An Honest Reflection on the Integration of LLMs into Open Data Portals

We have been seeing projects and lots of conversations around how to integrate the latest AI technologies to open data portals. However, we see that all of them fail to answer or tackle one key challenge: LLM’s generated content is not trustworthy when what we need is factual, data backed-up answers.

The evidence on hallucinations is overwhelming and the most wide-spread use cases of AI depend on human supervision that knows the topic so well that he or she can detect the errors, the bias and lead the AI to better results. As every major AI provider tells us in their interfaces: “AI-generated content is for reference only”. Given this structural limitation, is there any path for trustworthy integrations of these technologies into open data portals?

At the Open Knowledge Foundation (OKFN), we are focusing our 2026 work to answer this question.

Starting Point: An open and honest technical discussion on the challenges we face

We know the limits of these emerging technologies, so to build trustworthy and lasting solutions we need to create solid foundations and robust architectures. Here are five problems that we need to address for any kind of integration.

Problem #1: Lack of Trustworthiness

We cannot trust what comes out of an LLM, as they are not designed for fact-telling.

Bias, lack of training data, architectural limitations, we can put a lot of names to this problem but the problem is clear: AI content is for reference only.

Problem #2: Lack of Transparency

How do we know how LLMs are answering us? We have spent decades on reproducible research just to replace it with a machine that, each time it answers, follows a different “reasoning”. We have no clarity on what data is being used to arrive at the conclusion and no way of reproducing the results. AI quoting where the content comes from is a subproduct of specific implementations, not an embedded feature of the technology.

Problem #3: We cannot trust LLM-generated SQL queries

This is more technical. Instead of asking the AI, some solutions are using AI to generate code that can retrieve the answer from a database. Again, the evidence on the power of LLMs to query data points to untrustworthy systems. Commercial LLMs have an “exactness” of ~50%, meaning that almost one in two queries will return wrong data. Optimised engines could get a performance boost of up to 80%, although all the well-known benchmarks are under scrutiny since solutions could be overfitting for it.

Problem #4: LLMs are not intelligent

LLMs are probabilistic systems that predict the next word based on previously trained data. They do not know; they just guess the next thing based on what they know. Moreover, LLMs are not good at processing data. Given a list of numbers, the LLM will fail with basic arithmetics (the total number in the screenshot is 41, not 42)

Problem #5: Eager strategies for problem solving

LLMs rarely answer “I don’t know,” and often they will tend to overuse whatever tool they have at their disposal to try to get an answer. This “behaviour” makes LLMs really good at discovery and generative tasks, but poses a threat when we want to use them to tell facts based on data. We have analysed that even when the LLMs can properly access the data they need, they will sometimes use them incorrectly, falling into problem #4.
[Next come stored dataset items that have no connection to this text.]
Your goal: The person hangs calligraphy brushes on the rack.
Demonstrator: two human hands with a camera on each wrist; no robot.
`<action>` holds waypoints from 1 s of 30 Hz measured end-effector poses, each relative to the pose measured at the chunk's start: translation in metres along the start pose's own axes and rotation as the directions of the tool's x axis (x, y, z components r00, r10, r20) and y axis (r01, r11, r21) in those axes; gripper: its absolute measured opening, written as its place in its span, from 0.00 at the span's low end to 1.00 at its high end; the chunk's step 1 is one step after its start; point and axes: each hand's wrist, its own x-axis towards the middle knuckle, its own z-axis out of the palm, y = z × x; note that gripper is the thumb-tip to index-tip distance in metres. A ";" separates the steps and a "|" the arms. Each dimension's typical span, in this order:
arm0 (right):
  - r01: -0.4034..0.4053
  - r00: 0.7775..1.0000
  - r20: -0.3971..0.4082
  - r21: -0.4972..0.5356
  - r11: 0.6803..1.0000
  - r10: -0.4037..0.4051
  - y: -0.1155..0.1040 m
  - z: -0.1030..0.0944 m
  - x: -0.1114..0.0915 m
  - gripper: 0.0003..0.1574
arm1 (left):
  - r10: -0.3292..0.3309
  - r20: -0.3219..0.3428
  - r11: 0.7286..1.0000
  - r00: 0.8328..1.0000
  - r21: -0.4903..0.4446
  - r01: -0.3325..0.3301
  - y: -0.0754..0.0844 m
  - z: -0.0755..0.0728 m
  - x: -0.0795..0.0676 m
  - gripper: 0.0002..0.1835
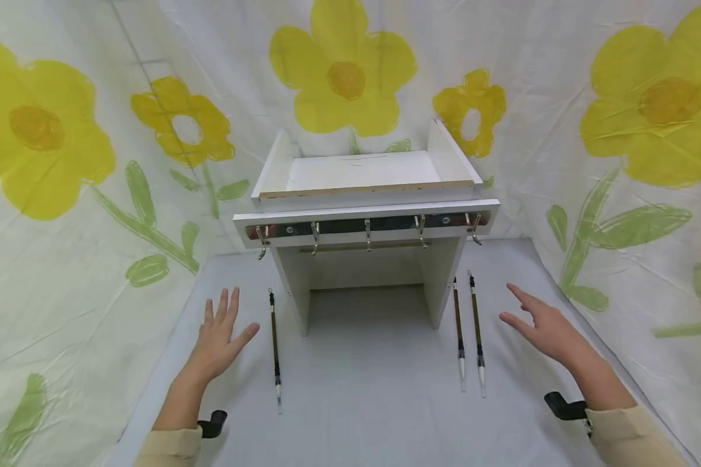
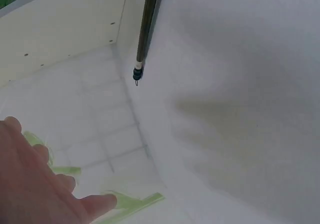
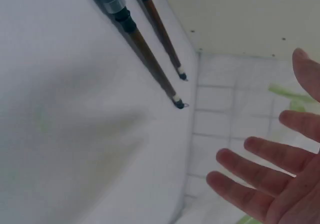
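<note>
My left hand (image 1: pixel 217 347) hovers at the left of the table with its fingers spread and nothing in them. Just right of it lies a calligraphy brush (image 1: pixel 275 344), its clear-capped tip toward me and its hanging loop at the far end. Over the right side, my right hand (image 1: pixel 546 331) is held out with fingers extended, also holding nothing. To its left two more calligraphy brushes lie side by side, the nearer brush (image 1: pixel 476 324) and the farther brush (image 1: pixel 458 327) beside the rack's leg. In the right wrist view, the right hand's fingers (image 3: pixel 255 189) are straight and apart.
A white wooden rack (image 1: pixel 365 206) stands at the back middle, with a tray-like top and a metal strip bearing several hooks (image 1: pixel 368 235). Its two side panels rest on the grey-white tabletop (image 1: pixel 374 402). A curtain with yellow flowers (image 1: pixel 344 78) hangs around the table.
</note>
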 end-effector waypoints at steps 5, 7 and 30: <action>-0.020 1.000 -0.023 0.030 0.999 0.021 -0.002 0.003 0.004 0.44 | 0.076 0.002 0.987 0.997 -0.140 -0.075 0.006 0.006 0.012 0.47; -0.015 1.000 -0.024 0.045 0.999 0.016 -0.002 0.007 0.007 0.42 | 0.104 -0.007 0.978 0.995 -0.179 -0.103 0.009 0.006 0.018 0.46; -0.066 0.998 0.032 0.113 0.991 0.062 -0.002 0.027 0.018 0.41 | 0.156 0.106 0.808 0.982 -0.586 -0.065 0.066 -0.002 0.042 0.37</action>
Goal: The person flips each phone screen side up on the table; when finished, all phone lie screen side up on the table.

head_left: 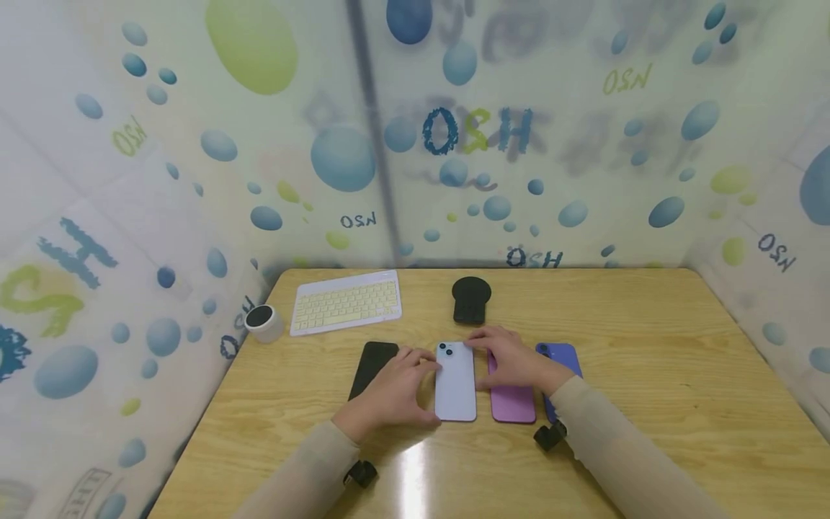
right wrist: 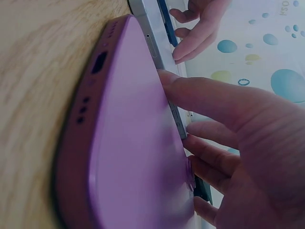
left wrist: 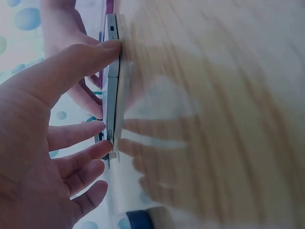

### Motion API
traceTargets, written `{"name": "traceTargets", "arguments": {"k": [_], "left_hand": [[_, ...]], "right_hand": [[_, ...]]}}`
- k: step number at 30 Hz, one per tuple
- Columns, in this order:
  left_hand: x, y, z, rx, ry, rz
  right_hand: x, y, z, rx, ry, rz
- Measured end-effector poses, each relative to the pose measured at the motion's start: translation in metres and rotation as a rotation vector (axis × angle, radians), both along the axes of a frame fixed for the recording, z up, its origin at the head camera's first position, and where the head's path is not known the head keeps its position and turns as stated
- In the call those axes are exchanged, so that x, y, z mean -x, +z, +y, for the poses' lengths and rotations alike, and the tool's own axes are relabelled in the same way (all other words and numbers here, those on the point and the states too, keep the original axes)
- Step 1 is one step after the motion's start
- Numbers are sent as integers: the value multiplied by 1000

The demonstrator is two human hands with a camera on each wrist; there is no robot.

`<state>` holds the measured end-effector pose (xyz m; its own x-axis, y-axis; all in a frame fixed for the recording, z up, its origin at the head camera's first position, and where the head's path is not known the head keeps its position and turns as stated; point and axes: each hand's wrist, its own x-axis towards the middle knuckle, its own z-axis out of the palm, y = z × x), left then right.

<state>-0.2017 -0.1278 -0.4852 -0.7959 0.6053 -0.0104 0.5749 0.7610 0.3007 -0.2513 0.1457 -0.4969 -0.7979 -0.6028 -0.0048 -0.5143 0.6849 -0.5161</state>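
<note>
A white smartphone (head_left: 457, 389) lies back up on the table, its two-lens camera at the upper left. My left hand (head_left: 397, 393) is at its left side. In the left wrist view the thumb touches the phone's corner by the port, and two straight fingers touch the long edge. My right hand (head_left: 514, 362) reaches over a purple phone (head_left: 514, 407). Its fingertips are at the white phone's upper right corner. In the right wrist view its thumb (right wrist: 205, 93) rests against the white phone's side edge. Partly behind the left hand lies a black slab-shaped phone (head_left: 372, 364).
A blue phone (head_left: 567, 357) lies right of the purple one, partly behind my right wrist. Farther back are a white keyboard (head_left: 346, 303), a black paddle-shaped object (head_left: 471, 299) and a small white cylinder with a dark top (head_left: 264, 323). Printed curtains (head_left: 558, 130) surround the wooden table (head_left: 674, 375).
</note>
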Motion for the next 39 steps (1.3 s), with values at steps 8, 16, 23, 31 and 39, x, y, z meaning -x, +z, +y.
{"name": "traceTargets", "arguments": {"k": [8,16,23,31,39], "left_hand": [[-1,1,2,4,18,-13],[-2,1,2,20,16,2],[-1,1,1,41,2,25],[-1,1,-1,54,-1,24],[0,1,-2,37,2,0]], "right_hand": [[-1,3,-2,49,-22,-30],[-5,1,-1,114,-67,-83],[-4,-1,-1,126,-72,-86],[-4,2,-1,150,-73,-79],[-5,6,-1,173,-74,-84]]}}
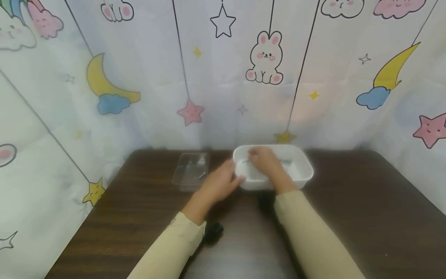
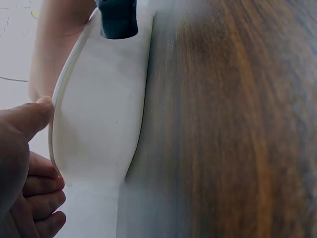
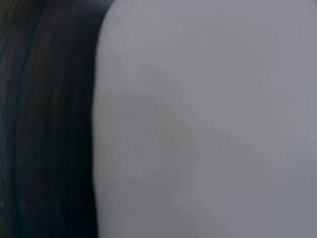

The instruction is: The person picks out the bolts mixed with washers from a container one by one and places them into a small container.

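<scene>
A white oblong basin (image 1: 300, 182) stands at the back of the table. My left hand (image 1: 219, 181) rests at its left front corner; in the left wrist view the thumb touches the rim of the basin (image 2: 101, 99) and the other fingers lie loosely bent at the end. My right hand (image 1: 266, 161) reaches down into the basin with its fingers bent. A thin grey thing (image 1: 246, 161) shows beside those fingertips, blurred; I cannot tell whether they pinch it. Another slim grey piece (image 1: 286, 161) lies in the basin right of the wrist.
Left of the basin stands a clear plastic box (image 1: 189, 180) with a few small pieces in it, one a short metallic bit (image 1: 202, 175). The dark wooden table (image 1: 348, 217) ends at a printed curtain (image 1: 216, 77) behind and at both sides.
</scene>
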Demonstrator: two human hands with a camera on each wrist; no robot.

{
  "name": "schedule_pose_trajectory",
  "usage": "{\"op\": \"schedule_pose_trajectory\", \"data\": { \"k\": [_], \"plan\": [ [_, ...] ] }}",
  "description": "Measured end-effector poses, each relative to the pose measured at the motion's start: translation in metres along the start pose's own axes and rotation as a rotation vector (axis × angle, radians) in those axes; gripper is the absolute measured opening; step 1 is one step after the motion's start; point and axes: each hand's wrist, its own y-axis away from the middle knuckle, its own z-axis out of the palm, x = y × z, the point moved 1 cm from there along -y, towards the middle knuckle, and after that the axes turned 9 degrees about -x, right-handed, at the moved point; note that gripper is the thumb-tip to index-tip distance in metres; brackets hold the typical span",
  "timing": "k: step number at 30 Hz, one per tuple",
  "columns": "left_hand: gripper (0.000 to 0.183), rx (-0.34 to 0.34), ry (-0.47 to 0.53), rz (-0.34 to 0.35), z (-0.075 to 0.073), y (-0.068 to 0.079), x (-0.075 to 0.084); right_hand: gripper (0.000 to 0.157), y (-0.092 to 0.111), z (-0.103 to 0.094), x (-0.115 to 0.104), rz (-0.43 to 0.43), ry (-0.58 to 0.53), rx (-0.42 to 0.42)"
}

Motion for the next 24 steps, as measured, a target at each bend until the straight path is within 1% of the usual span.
{"op": "schedule_pose_trajectory", "data": {
  "k": [2, 4, 6, 9, 12, 16, 18, 24],
  "plan": [
    [0.058, -0.006, -0.009, -0.001, 0.000, 0.000, 0.001, 0.034, -0.002, 0.002, 0.001, 0.028, 0.017, -0.040],
    [0.057, -0.009, -0.014, 0.000, 0.000, 0.001, 0.001, 0.032, -0.004, 0.004, 0.002, 0.023, 0.049, -0.072],
    [0.056, -0.007, -0.016, 0.005, -0.001, 0.002, 0.002, 0.028, -0.006, 0.007, 0.002, -0.004, 0.093, -0.096],
    [0.055, 0.000, -0.013, 0.009, -0.003, 0.003, 0.003, 0.016, -0.009, 0.012, 0.000, -0.071, 0.159, -0.126],
    [0.056, 0.000, -0.010, 0.005, -0.004, 0.003, 0.003, 0.008, -0.010, 0.014, -0.001, -0.106, 0.185, -0.160],
    [0.059, -0.007, 0.000, 0.004, -0.003, 0.003, 0.002, 0.007, -0.009, 0.015, -0.003, -0.099, 0.185, -0.182],
    [0.060, -0.010, 0.002, 0.002, -0.002, 0.003, 0.002, 0.006, -0.009, 0.015, -0.004, -0.105, 0.203, -0.186],
    [0.055, -0.004, 0.020, 0.008, -0.001, 0.003, 0.002, 0.005, -0.008, 0.016, -0.004, -0.105, 0.226, -0.189]
  ]
}}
Our Proposal: Pilots to test MCP tools for trustworthy data retrieval from open data portals

With the previous context, we are working this year on a project to explore how MCPs can be designed and implemented to interact with open data portals in a trustworthy manner. Is there a path to implement this technology while maintaining the accuracy, reliability and legal obligations of communicating factual information?

We don’t trust AI, but we think that, with the help of an MCP and a well-designed system, we can implement a set of tools to retrieve accurate information from open data portals and control what information the LLM uses for its answer. We use data engineering for information retrieval and LLMs for the presentation layer.

Why is our approach different?

We don’t trust AI-generated content. Our starting point is on the opposite sidewalk.
We know the technical limitations, and we are not ignoring them, but rather designing systems to overcome them.
We work collaboratively. We are co-designing this solution with the help of governments and with two pilot programs.
It is not our goal to build the next shiny tool, but rather to have an honest and open technical conversation on possible solutions to these problems.
We understand the importance of quality data, access to information and fact-checking, and we will not jeopardize our 20-year history with false claims.